Wearable, at-home patch could spot your A-fib early
Now, research suggests a high-tech, wearable patch might spot the condition early.
Use of the Zio XT wireless patch, made by iRhythm, produced "an almost threefold improvement in the rate of diagnosis of a-fib in those actively monitored compared to usual care," said study lead author Dr. Steven Steinhubl. He directs digital medicine at the Scripps Translational Science Institute, in La Jolla, Calif.
The patch monitors electrocardiogram (ECG) readings via the skin, looking for telltale signs of arrhythmia—an irregular heartbeat.
Spotting the irregular heartbeat is key, Steinhubl said, since a-fib greatly raises stroke risk.
"Timely diagnosis of a-fib more effectively can enable the initiation of effective therapies and help reduce strokes and death," Steinhubl said in a Scripps news release.

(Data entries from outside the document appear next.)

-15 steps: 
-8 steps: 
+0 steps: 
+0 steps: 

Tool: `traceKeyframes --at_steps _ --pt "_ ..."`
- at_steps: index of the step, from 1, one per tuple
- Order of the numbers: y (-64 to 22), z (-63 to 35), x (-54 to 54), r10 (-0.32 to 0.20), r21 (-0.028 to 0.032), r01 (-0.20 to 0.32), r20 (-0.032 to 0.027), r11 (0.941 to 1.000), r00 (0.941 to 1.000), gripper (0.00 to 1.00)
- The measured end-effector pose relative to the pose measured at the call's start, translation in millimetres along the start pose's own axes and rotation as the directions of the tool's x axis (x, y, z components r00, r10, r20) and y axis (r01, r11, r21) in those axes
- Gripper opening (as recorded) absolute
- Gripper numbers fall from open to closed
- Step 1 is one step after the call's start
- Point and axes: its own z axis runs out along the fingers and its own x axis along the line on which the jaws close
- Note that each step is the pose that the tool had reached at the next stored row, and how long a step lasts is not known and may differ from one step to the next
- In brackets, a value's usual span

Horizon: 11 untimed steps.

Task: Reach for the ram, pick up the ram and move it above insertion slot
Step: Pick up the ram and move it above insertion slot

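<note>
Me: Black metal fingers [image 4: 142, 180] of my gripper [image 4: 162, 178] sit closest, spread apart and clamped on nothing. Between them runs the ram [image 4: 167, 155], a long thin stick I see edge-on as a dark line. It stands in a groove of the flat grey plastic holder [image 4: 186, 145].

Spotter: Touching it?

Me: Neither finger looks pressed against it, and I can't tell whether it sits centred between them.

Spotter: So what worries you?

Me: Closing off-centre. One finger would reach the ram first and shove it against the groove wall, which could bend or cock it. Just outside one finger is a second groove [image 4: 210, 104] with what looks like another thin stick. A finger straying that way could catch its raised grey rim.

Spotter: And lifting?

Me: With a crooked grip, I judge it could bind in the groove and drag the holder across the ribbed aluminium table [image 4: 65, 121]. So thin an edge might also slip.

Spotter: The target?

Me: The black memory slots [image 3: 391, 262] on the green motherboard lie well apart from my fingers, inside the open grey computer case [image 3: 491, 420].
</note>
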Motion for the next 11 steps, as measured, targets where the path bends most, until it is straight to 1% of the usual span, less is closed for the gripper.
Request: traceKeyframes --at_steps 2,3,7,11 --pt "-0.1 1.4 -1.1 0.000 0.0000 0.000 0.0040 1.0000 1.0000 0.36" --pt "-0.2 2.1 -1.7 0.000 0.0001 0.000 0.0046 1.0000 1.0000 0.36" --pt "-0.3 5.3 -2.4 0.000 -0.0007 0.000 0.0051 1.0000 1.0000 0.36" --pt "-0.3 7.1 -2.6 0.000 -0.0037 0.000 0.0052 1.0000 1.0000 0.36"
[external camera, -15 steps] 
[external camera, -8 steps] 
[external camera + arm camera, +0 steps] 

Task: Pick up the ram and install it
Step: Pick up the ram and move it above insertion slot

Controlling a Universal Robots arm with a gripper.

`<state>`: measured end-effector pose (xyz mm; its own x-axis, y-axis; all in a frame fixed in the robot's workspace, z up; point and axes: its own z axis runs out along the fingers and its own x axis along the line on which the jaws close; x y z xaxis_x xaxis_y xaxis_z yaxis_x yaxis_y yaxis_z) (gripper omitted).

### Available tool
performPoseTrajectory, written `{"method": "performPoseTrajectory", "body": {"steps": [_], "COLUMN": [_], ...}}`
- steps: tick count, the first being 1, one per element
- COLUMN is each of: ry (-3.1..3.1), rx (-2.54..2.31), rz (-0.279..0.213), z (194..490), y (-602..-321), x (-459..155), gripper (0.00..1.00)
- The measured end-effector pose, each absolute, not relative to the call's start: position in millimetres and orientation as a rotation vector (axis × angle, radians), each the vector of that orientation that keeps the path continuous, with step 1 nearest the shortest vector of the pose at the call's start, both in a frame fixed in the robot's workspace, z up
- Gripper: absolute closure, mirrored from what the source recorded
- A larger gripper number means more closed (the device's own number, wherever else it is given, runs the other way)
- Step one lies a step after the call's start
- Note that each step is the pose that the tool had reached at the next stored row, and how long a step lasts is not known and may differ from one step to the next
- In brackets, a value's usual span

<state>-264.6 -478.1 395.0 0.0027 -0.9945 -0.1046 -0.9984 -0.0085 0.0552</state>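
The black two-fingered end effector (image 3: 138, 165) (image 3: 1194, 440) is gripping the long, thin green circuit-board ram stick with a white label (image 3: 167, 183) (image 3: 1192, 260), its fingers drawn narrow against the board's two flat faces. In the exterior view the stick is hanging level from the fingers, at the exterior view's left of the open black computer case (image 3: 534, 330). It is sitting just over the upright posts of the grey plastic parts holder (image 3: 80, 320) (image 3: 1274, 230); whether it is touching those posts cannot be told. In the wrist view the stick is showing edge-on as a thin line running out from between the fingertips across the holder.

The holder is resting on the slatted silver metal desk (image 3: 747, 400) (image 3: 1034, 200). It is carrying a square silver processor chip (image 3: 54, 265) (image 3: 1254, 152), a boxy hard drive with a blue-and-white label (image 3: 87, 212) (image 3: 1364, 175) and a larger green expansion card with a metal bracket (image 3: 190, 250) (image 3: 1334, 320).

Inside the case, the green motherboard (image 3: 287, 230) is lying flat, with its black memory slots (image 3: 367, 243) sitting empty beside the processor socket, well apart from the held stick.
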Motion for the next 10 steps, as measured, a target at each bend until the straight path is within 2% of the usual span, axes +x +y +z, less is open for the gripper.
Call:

One heart specialist not tied to the study said that the late detection of a-fib—which plagues nearly 6 million Americans—is a real issue.
"Many patients who come in with a diagnosis of atrial fibrillation have had it for quite some time prior to seeing a doctor," said Dr. Satjit Bhusri, a cardiologist at Lenox Hill Hospital in New York City. "By catching it early—that is, before symptoms of palpitations, passing out and stroke—one can lower the incidence of stroke related to undiagnosed atrial fibrillation."
The new study was funded by Janssen Pharmaceuticals as well as the U.S. National Institutes of Health. The study involved more than 5,200 people from across the United States, many of whom received and returned the small wearable patch by mail. Participants were all deemed to have risk factors that boosted their odds for a-fib.
About one-third of the participants wore the patch— which adheres to the skin—and were monitored continuously for up to two weeks.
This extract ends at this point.